Friday, July 08, 2005

The Star-Making Machinery Behind the Popular Song

If there's one thing that gets An Spailpín Fánach's goat, it's this nonsense heard from persons of a certain demographic, claiming that while popular music in the charts is all samey and ersatz, people like Coldplay and Travis are "real artists." These are the sort of people that hang on Tom Dunne's every word on his radio show, even though poor Tom could bore for Shell Petroleum (although not on the Mayo coast, thanks).
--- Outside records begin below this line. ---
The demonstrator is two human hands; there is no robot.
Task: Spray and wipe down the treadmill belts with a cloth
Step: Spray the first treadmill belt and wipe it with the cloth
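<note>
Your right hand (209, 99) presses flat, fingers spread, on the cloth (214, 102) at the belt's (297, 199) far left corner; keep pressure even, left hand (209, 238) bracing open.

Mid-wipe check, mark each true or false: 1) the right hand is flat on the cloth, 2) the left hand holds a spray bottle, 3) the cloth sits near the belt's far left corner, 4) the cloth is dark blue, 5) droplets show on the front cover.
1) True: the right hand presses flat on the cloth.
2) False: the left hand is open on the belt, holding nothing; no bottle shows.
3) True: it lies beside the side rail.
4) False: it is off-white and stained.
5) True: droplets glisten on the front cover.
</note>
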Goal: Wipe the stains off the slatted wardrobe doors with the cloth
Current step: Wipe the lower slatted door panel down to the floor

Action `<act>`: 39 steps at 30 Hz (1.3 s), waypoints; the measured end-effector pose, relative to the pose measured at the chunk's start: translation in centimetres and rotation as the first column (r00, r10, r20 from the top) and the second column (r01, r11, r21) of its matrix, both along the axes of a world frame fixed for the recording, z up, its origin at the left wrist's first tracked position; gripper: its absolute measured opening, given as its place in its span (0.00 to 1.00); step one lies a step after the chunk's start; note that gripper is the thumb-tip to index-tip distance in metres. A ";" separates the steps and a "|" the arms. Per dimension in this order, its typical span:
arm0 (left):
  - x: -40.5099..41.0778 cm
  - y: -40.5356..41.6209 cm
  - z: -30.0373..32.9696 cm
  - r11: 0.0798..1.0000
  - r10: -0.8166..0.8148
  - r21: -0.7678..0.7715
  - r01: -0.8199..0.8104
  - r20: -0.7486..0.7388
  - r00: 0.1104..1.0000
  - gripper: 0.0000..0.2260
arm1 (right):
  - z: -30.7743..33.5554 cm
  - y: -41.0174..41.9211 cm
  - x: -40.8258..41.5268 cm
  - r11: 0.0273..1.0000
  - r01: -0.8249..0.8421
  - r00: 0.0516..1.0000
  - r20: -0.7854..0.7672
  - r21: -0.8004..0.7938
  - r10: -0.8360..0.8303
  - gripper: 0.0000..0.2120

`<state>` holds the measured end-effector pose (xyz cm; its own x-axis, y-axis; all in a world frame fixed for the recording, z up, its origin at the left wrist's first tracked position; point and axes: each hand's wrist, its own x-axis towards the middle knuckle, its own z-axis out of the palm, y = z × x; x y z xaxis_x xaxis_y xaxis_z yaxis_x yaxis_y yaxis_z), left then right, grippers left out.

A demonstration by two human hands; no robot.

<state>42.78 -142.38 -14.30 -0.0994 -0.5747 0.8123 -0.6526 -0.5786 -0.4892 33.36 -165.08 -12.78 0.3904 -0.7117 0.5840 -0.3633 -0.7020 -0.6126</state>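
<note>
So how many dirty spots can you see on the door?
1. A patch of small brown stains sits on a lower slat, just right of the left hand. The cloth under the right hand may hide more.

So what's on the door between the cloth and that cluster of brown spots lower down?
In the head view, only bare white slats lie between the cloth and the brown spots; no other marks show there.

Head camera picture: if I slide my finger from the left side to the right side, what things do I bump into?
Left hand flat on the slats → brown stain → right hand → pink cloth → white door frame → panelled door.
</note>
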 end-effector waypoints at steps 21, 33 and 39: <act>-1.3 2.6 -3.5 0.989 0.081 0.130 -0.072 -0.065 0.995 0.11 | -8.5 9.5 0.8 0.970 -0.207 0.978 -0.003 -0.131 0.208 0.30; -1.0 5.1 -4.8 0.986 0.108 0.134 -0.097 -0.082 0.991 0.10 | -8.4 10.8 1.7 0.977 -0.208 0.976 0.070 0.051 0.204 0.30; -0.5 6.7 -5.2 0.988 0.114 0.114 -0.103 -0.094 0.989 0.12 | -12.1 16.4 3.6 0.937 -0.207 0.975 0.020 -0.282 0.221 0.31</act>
A pound of sausages, yesterdayEverybody involved in the music business is sold like a pound of sausages, and should be viewed as having as much artistic credibility as a pound of sausages until they've proven different. Frank Sinatra's manager hired the bobby-soxers that used to scream for Frank in the 'forties, paid them cash at the end of the show, and that basic principle hasn't changed any in the sixty years since. You can sell any damn thing you like as long as it's in the correct wrapper. The people who think that they are buying artistic credibility are buying the notion of artistic credibility, rather than artistic credibility itself. It operates on the same principle as the three card trick.

Anyone who's in any doubt about this should read Alexis Petridis, the excellent music critic of the Guardian, in today's paper. Petridis went off to see if he could be packaged and sold just like he was another Damien Rice (Damien Spice, if you like) and the answer was - yes, of course he can. Easy-peasy.

Alexis shows his fangs elsewhere in the paper when he savages poor little Charlotte Church's new album elsewhere in the paper. Ah well - that's showbusiness, toots.